Post:ballet’s retelling of the myth of Orpheus and Euridice, “Lyra” (performed October 24 at Taube Atrium Theater as part of San Francisco Performances) is a dance film shot in breathtaking settings in Eastern California. It was presented with a musical soundtrack composed by Samuel Adams, performed live by The Living Earth Show—a melodic mix of Phillip Glass-esque fugues, EDM, and jazz, with ambient, metallic screech-inflected nature sounds, the score was dispatched through 75 speakers surrounding the audience. This soundscape was the only part of the performance that was technically “immersive.” 

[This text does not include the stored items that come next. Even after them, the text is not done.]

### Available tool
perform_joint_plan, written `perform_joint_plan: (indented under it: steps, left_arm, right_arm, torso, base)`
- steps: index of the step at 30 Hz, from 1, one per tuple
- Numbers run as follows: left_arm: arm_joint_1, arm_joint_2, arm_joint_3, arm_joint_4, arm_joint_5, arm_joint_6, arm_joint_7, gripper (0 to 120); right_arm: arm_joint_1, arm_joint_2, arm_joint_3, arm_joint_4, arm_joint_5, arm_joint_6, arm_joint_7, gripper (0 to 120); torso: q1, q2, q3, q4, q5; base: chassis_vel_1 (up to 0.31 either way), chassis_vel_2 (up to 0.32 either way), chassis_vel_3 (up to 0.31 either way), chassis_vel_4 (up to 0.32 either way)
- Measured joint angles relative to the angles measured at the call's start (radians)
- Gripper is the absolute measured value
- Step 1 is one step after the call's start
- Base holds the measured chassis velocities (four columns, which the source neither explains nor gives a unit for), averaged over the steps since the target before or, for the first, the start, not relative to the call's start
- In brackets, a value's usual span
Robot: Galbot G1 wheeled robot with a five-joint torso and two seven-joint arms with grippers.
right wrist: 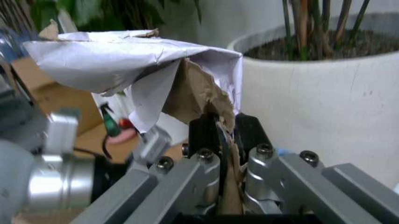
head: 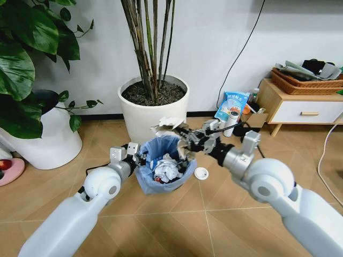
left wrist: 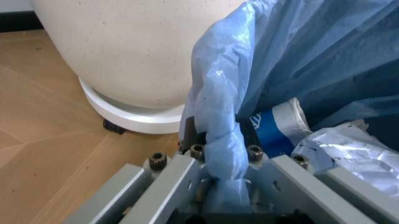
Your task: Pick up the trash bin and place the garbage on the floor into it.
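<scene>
- Left gripper (left wrist: pixel 223 149) pinched tight on the trash bin (head: pixel 165 163)'s blue-bag rim.
- Right gripper (right wrist: pixel 223 135) clamped on crumpled white-brown paper (right wrist: pixel 143 65), just above the bin's far rim.

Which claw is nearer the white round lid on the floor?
Right. The right claw, shut on crumpled paper, hangs over the trash bin beside the lid; the left claw grips the bin's far side.
</scene>
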Motion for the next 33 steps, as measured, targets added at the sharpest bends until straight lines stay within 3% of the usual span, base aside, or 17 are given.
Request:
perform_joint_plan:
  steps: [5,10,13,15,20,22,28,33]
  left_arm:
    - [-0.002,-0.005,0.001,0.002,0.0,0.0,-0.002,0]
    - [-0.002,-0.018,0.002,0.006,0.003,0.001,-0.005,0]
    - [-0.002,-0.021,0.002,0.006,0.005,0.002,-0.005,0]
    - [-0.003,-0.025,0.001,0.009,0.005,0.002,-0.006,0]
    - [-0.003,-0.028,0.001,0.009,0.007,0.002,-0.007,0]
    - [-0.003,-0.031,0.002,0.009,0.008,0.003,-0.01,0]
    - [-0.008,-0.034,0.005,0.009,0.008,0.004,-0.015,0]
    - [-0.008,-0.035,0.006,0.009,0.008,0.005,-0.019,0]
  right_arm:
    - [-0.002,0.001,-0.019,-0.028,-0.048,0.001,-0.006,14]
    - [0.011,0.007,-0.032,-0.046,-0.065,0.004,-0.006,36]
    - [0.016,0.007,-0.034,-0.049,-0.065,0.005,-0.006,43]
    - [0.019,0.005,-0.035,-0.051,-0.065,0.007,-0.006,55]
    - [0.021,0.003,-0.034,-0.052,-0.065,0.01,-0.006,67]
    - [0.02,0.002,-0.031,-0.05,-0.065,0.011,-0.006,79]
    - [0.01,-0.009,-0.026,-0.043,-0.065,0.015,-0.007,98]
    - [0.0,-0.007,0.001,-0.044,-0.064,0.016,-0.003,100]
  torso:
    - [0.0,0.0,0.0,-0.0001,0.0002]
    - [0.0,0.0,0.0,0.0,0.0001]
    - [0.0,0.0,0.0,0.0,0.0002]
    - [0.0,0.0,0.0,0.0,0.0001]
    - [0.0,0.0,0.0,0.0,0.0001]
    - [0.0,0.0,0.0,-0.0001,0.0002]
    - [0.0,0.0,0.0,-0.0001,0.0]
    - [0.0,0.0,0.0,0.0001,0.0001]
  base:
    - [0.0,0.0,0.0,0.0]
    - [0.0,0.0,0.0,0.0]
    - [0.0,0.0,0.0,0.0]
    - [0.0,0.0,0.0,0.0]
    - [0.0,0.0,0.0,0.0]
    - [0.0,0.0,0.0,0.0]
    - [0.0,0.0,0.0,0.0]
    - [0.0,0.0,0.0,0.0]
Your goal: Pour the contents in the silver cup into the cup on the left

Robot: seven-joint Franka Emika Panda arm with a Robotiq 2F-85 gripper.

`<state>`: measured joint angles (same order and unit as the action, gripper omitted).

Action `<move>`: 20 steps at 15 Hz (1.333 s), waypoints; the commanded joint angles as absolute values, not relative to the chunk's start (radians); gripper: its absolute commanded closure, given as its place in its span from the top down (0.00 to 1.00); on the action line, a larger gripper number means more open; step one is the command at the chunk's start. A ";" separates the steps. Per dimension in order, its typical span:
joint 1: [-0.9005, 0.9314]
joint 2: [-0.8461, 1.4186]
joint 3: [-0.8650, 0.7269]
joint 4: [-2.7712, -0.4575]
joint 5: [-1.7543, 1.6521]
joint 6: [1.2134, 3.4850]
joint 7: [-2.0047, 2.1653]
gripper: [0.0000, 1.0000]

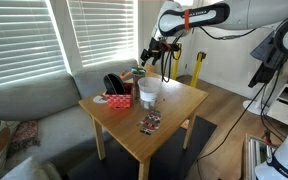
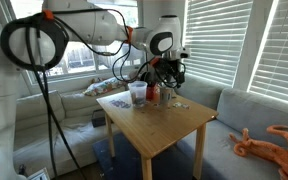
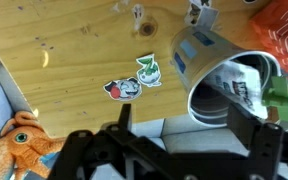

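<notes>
The silver cup [image 1: 149,90] stands upright near the far side of the wooden table [image 1: 174,110], and it also shows in an exterior view [image 2: 137,93]. In the wrist view its wide mouth [image 3: 229,90] faces the camera, with something pale inside. A squat red container [image 1: 119,100] stands close beside it, and also shows in an exterior view [image 2: 152,95]. My gripper [image 1: 151,62] hangs a little above the cup in both exterior views [image 2: 167,72]. It is open and empty. In the wrist view [image 3: 189,115] the cup lies near the right finger, not gripped.
Cartoon stickers [image 3: 134,80] lie on the table toward its middle [image 1: 150,123]. A grey sofa [image 1: 34,115] runs along the table's side. A stuffed orange toy [image 2: 269,142] lies on the sofa. Window blinds are behind. A green piece [image 3: 279,95] sits by the cup.
</notes>
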<state>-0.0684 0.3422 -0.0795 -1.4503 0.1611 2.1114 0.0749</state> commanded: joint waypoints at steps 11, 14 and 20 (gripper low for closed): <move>-0.111 0.552 -0.032 -1.160 0.194 1.901 0.052 0.20; -0.111 0.553 -0.034 -1.151 0.187 1.893 0.055 0.02; -0.099 0.536 -0.028 -1.147 0.201 1.891 0.048 0.01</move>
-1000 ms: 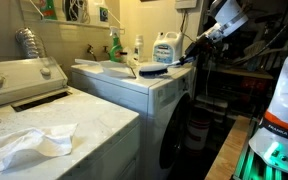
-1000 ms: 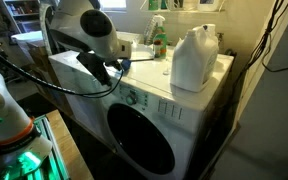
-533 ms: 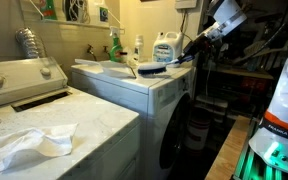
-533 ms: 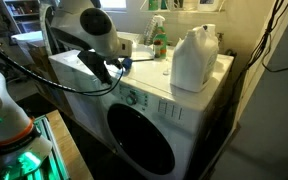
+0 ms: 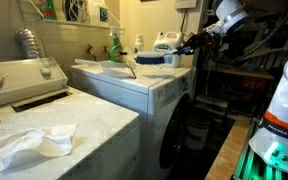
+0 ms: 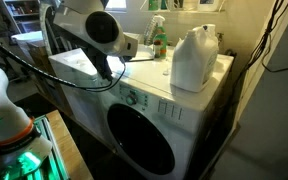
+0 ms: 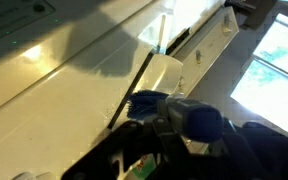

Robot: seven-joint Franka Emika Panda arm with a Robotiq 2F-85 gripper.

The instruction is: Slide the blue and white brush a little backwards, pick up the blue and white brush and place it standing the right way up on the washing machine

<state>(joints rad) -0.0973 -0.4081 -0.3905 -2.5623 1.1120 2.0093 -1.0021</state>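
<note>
Laundry-room shelves back the washing machine (image 5: 124, 82). The blue and white brush (image 5: 150, 59) hangs roughly level just above its top. The gripper (image 5: 185, 46) appears clamped on its handle end. Turn it upright slowly and seat it flat, clear of the detergent jug (image 6: 194, 58), before letting go.

No text, brand or number can be read in any of the views. In an exterior view the white detergent jug (image 5: 165, 44), near the upper middle of the frame, carries a blue label whose print is too small to make out, and the orange band (image 5: 281, 123) on the white robot base at the lower right shows only a blurred dark line of lettering. The control panel (image 6: 152, 101) of the washing machine (image 6: 87, 98), mid-frame in an exterior view, bears only tiny illegible marks.
</note>
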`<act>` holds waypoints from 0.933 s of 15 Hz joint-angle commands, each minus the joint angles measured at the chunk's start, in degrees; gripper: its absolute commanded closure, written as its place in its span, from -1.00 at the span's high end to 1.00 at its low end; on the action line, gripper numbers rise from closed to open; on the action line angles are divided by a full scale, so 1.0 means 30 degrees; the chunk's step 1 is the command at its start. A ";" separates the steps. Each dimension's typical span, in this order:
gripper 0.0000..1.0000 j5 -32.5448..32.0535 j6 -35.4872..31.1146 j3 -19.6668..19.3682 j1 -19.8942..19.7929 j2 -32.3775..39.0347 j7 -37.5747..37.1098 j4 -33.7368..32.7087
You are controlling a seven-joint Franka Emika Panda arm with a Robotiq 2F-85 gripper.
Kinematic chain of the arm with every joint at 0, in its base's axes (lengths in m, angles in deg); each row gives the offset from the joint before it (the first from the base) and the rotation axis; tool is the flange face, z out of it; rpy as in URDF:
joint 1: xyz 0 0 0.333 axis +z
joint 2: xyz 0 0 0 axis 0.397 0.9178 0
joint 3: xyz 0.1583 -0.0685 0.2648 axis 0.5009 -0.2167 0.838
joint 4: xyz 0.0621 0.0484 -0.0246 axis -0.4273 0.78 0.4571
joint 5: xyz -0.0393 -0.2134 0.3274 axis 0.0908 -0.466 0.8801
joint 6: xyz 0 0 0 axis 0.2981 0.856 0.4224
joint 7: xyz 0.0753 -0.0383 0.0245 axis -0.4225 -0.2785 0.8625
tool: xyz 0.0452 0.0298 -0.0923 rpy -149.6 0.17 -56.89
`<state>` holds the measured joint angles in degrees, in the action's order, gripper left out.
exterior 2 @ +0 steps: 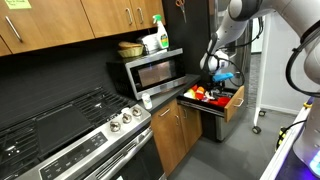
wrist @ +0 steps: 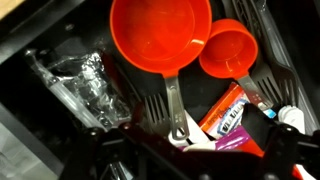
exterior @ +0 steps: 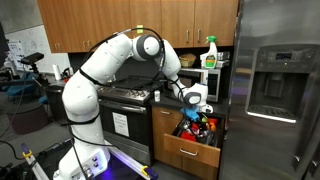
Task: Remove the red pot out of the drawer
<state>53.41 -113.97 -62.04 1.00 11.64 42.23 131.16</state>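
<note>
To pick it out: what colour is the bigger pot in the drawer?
Bright red pot, grey metal handle; clearest in the wrist view.

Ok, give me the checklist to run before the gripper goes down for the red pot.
1. Drawer open: ok, pulled out in both exterior views.
2. Red pot in sight: ok, open side up in the wrist view, its metal handle pointing toward the gripper.
3. Gripper open and empty: ok, the wrist view shows the fingers apart with nothing held.
4. Target unmistakable: not ok, a smaller red cup lies right beside the pot.
5. Free lift path: cannot tell, a clear plastic item and a packet crowd the handle.
</note>
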 commanded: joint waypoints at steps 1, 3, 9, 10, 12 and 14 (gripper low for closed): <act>1.00 0.0107 -0.0426 0.0288 -0.0471 0.0485 0.0640 -0.0763; 1.00 0.0058 -0.0453 0.0301 -0.0571 0.0689 0.0774 -0.1059; 1.00 0.0074 -0.0372 0.0448 -0.0913 0.1199 0.1277 -0.1546; 1.00 0.0071 -0.0371 0.0473 -0.0952 0.1287 0.1335 -0.1595; 1.00 0.0083 -0.0390 0.0530 -0.1045 0.1497 0.1411 -0.1721; 1.00 0.0070 -0.0399 0.0535 -0.1089 0.1659 0.1427 -0.1794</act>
<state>53.39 -114.74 -61.52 -0.97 15.50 44.94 127.04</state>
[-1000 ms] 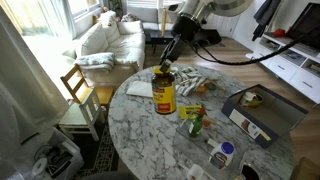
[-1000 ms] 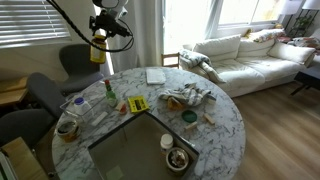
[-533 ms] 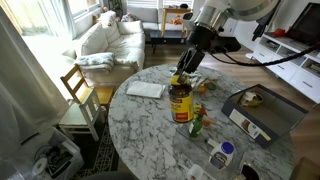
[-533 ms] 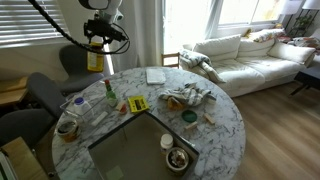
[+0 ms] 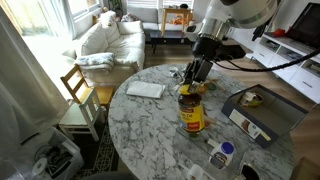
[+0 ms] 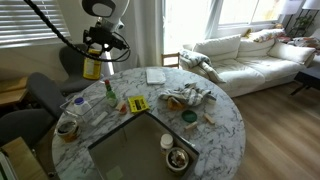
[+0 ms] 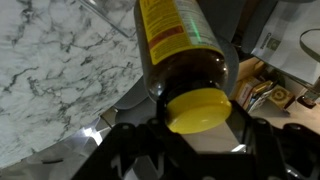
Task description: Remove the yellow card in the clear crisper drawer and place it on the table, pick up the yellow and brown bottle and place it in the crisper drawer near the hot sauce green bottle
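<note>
My gripper (image 5: 191,88) is shut on the yellow lid of the yellow and brown bottle (image 5: 192,115) and holds it upright above the marble table (image 5: 140,125). In an exterior view the jar (image 6: 92,68) hangs just up and left of the green hot sauce bottle (image 6: 109,93), which stands in the faint clear crisper drawer (image 6: 96,114). The yellow card (image 6: 137,104) lies flat on the table beside it. In the wrist view the jaws (image 7: 200,122) clamp the lid, with the amber body (image 7: 178,45) beyond. In the other exterior view the jar hides the green bottle.
A grey open box (image 5: 262,112) (image 6: 140,150) sits at the table's edge. A white booklet (image 5: 145,89) (image 6: 155,75) lies flat. A blue-and-white container (image 5: 223,153) (image 6: 78,102) lies near the drawer. A crumpled cloth (image 6: 186,97) and a bowl (image 6: 177,158) are also on the table.
My gripper has carried the jar across the table and lower, to the spot by the green bottle. Nothing else on the table has moved.
</note>
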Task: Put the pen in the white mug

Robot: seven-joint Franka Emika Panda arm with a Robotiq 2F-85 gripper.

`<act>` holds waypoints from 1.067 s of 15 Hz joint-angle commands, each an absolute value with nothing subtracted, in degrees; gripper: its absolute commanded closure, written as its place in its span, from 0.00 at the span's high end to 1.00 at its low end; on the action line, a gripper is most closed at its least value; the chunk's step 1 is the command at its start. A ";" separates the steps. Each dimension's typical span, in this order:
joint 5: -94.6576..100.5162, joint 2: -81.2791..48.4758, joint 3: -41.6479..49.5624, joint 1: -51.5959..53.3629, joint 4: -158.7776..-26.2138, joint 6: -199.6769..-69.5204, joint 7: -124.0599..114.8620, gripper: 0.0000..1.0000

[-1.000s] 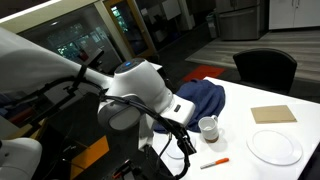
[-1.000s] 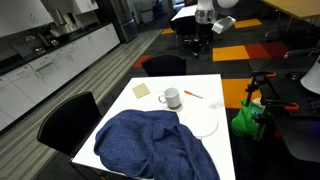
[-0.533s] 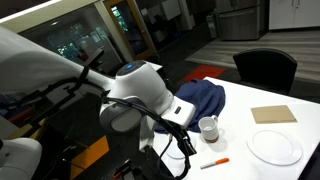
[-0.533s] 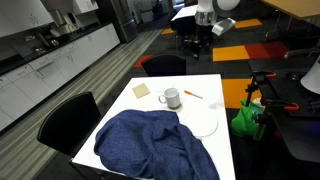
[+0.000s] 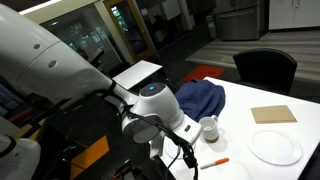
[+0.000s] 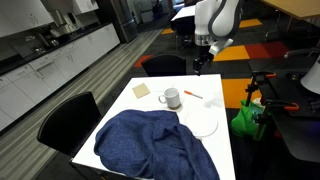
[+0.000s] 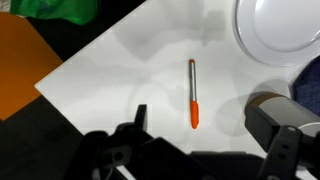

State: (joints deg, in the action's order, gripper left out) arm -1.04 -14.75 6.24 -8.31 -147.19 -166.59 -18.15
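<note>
Overall: pen (image 7: 193, 93) flat on the white table (image 7: 120, 70), outside the white mug (image 6: 171, 98); gripper (image 7: 201, 112) holds nothing.
Gripper: fingers (image 7: 137, 122) spread wide apart in the wrist view, nothing between them. In an exterior view it hangs in the air over the far part of the table, clear of the surface.
Pen: lies straight in the gap between the two fingers as the wrist view sees it. Orange-red half is toward the gripper, pale half points away. Nothing touches it.
Pen vs mug: in an exterior view the pen sits just right of the mug, with a small gap between them.
Mug: upright, opening up, darker inside. It stands just beside the far edge of the blue cloth (image 6: 150, 145); contact with the cloth cannot be told.
Plate (image 7: 275, 30): white, round, flat on the table near the pen, bare.
Blue cloth: crumpled, covers most of the near half of the table.
Tan square (image 6: 142, 89): flat at the far left corner, left of the mug.
Arm (image 6: 215, 18): white, comes in from beyond the table's far edge.
Off table: dark chair (image 6: 165, 65) at the far side, green object (image 6: 245, 118) to the right.
</note>
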 commanded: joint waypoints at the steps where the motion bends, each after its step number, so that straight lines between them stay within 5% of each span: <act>1: -4.76 -23.60 7.27 -5.66 -141.10 -167.32 -19.38 1.00; 13: -8.77 -42.17 8.14 -3.41 -125.38 -169.45 -18.18 1.00; 16: -8.80 -44.85 8.53 -3.58 -122.78 -169.35 -18.03 0.85</act>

Yet in Post:ballet’s depiction of the central couple’s arc—their love for each other, her sudden death, his journey from the dramatic landscapes of the land of the living into the underworld and back, and their brief, doomed, reunion—“Lyra” was more encompassingly atmospheric than many shows categorized as such. 

Photo by Natalia Perez

Rather than dropping a traditional theater-born performance in among and even despite the landscape and its accompanying natural idiosyncrasies, Post:ballet made rigorous, inventive, and aesthetically gorgeous use of them. The company dances in hiking boots and kicks up clouds of dust that build, rise, and illuminate dancers in the setting sun. Members ricochet off boulders and create stunning tableaux by holding bolts of fabric that float or flap against the wind to emphasize pacing. They squint in the sun while wearing highly reflective gold fabric that makes us squint, too, looking at them. As they scan the arid landscape, the sound of distant winds swoosh around us through the surround sound system, placing us with them at the center of the expanse.

It’s not a dainty landscape, and the dancing is not dainty. Through Vanessa Thiessen’s choreography, dancers wrestle with and climb over each other, and lead and follow. Cora Cliburn’s Hades might have added several new postures to Martha Graham’s lexicon of “power poses.” Bald and serpent-spined as Atropos, the Fate whose name means “inflexible,” Emily Hansel undulates and twitches in silhouette at the mouth of a cave like a menacing lizard. Cerberus is created by three dancers in oblong silver masks suggesting insectoid eyes, crawling and lurching in a thrilling combination of costuming (by Christian Squires) and physical characterization.

Eurydice wears the most traditionally feminine costume (despite the boots) yet, becoming ever more fierce and ragged in her defiance of her fate, Moscelyne ParkeHarrison seems to throw herself about with the most abandon of anyone; her final failure to break free of the clutch of Atropos is a devastating shock. In a breathtaking conclusion, Babatunji Johnson’s Orpheus appears onstage in person and hypnotically “becomes” water.

Photo by Natalia Perez

In a Q&A after the show, the creators of Lyra expressed the intention to bring the piece to different venues and possibly on tour, believing it a flexible enough production to adapt to different performance contexts and COVID protocols. As profound a joy as it’s been to get back into the theater and see live performance for those of us who ached for it over the past year and a half, it’s also refreshing to witness companies like Post:ballet adapt and create new paradigms for creating and performing. Audiences can experience their work in new, technologically and artistically inventive ways which push beyond the previously accepted bounds of what constitutes theatrical or immersive art. I’m eager to see how the creative team behind Lyra continues its experimentations as the world reopens.